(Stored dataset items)
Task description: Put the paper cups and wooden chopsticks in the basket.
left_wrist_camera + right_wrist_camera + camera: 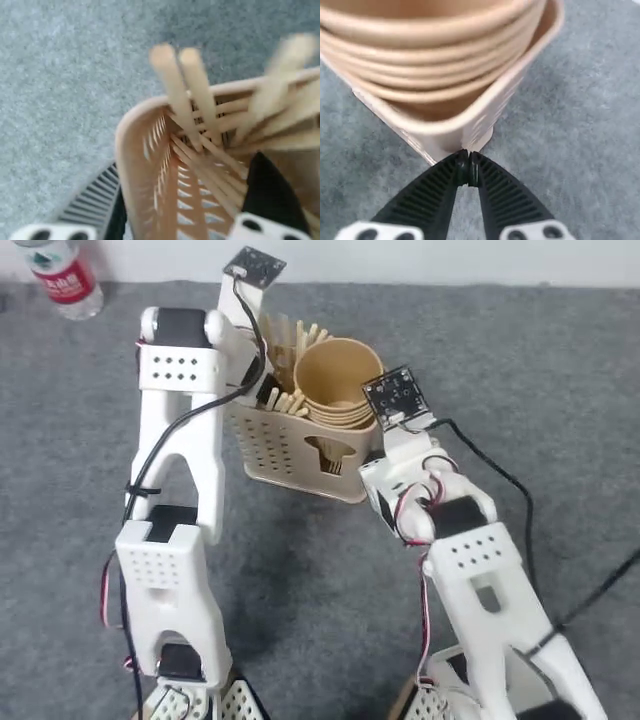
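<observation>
A beige perforated basket point(290, 455) stands on the grey carpet. A stack of several paper cups point(335, 380) sits in its right part, and several wooden chopsticks point(297, 345) lean in its left part. My left gripper point(185, 165) is open over the basket's point(137, 150) left end. It straddles the wall, with one finger outside and the other inside beside the chopsticks point(192, 95). My right gripper point(468, 167) is shut on nothing, its tips at the basket's point(475, 125) lower right corner, below the cups point(430, 55).
A plastic bottle point(65, 275) with a red label lies at the far left back edge. Grey carpet point(540, 380) spreads around the basket. Both arm bases stand at the near edge, and cables run along the right arm.
</observation>
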### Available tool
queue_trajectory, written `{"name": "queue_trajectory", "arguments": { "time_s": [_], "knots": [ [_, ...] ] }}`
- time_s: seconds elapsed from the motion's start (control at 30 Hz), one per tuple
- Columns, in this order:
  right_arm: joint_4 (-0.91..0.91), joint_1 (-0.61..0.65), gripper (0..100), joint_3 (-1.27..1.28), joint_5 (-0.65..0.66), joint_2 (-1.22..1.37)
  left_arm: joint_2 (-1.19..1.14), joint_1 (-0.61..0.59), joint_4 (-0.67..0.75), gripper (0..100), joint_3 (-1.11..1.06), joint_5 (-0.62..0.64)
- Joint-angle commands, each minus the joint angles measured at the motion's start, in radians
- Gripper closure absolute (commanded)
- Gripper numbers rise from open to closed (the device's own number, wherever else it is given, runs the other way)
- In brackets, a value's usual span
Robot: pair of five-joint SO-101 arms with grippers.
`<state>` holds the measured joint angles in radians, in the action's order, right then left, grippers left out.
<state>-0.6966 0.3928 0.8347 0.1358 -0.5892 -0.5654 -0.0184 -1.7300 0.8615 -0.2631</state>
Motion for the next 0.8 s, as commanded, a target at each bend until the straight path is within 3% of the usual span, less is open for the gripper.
{"name": "queue_trajectory", "arguments": {
  "time_s": [0.0, 0.43, 0.77],
  "knots": [
    [0.027, -0.012, 99.1, -0.009, 0.005, 0.008, 0.015, 0.002, -0.025, 66, 0.084, 0.002],
    [0.130, -0.064, 99.1, -0.014, 0.006, 0.018, 0.095, 0.002, -0.028, 66, 0.124, -0.040],
    [-0.133, -0.039, 99.1, -0.015, 0.015, -0.005, 0.244, -0.012, 0.015, 66, -0.170, -0.140]
  ]
}}
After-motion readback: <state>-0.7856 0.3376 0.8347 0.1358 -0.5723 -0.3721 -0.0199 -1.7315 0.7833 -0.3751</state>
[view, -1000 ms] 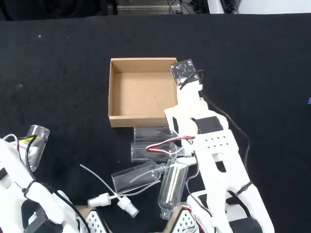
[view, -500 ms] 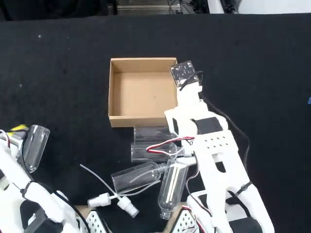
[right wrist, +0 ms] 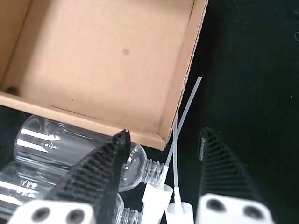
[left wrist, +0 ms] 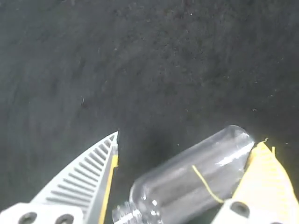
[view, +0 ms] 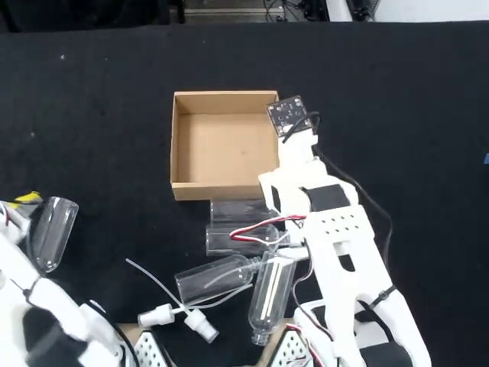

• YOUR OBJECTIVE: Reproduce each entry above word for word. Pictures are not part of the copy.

• TASK ANSWER:
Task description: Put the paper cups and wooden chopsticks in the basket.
left_wrist_camera + right_wrist_camera + camera: 
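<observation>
A beige perforated basket point(290, 455) stands on the grey carpet. A stack of several paper cups point(335, 380) sits in its right part, and several wooden chopsticks point(297, 345) lean in its left part. My left gripper point(185, 165) is open over the basket's point(137, 150) left end. It straddles the wall, with one finger outside and the other inside beside the chopsticks point(192, 95). My right gripper point(468, 167) is shut on nothing, its tips at the basket's point(475, 125) lower right corner, below the cups point(430, 55).
A plastic bottle point(65, 275) with a red label lies at the far left back edge. Grey carpet point(540, 380) spreads around the basket. Both arm bases stand at the near edge, and cables run along the right arm.
</observation>
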### Available tool
queue_trajectory, written `{"name": "queue_trajectory", "arguments": { "time_s": [_], "knots": [ [_, ...] ] }}`
- time_s: seconds elapsed from the motion's start (control at 30 Hz), one per tuple
- Columns, in this order:
  right_arm: joint_4 (-0.91..0.91), joint_1 (-0.61..0.65), gripper (0..100), joint_3 (-1.27..1.28), joint_5 (-0.65..0.66), joint_2 (-1.22..1.37)
  left_arm: joint_2 (-1.19..1.14), joint_1 (-0.61..0.59), joint_4 (-0.67..0.75), gripper (0..100), joint_3 (-1.11..1.06), joint_5 (-0.62..0.64)
- Joint-angle commands, each minus the joint angles measured at the motion's start, in radians
- Gripper closure absolute (commanded)
- Gripper numbers rise from open to closed (the device's own number, wherever else it is given, runs the other way)
- In brackets, a value's usual span
Robot: pair of five-joint SO-101 arms with grippers.
`<state>` holds the measured joint angles in radians, in the action's order, right then left, grippers left out.
<state>-0.6966 0.3928 0.8347 0.1358 -0.5892 -0.5654 -0.0184 -1.7300 0.8615 -0.2631</state>
Motion for the next 0.8 s, as commanded, a target at each bend until the straight path is within 3% of the usual span, less is open for the gripper.
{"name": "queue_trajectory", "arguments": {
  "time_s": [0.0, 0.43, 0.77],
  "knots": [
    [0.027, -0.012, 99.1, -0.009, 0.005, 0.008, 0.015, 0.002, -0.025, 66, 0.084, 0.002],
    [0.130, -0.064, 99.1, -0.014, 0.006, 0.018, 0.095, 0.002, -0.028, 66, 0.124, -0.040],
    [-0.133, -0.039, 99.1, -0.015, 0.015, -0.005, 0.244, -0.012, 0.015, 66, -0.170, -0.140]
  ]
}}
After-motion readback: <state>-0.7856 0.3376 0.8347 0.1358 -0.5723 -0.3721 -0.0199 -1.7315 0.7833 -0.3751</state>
[view, -1000 ms] 
[view, -500 ms] 
[right wrist, +0 ms] 
[left wrist, +0 ms] 
[view, +0 ms] 

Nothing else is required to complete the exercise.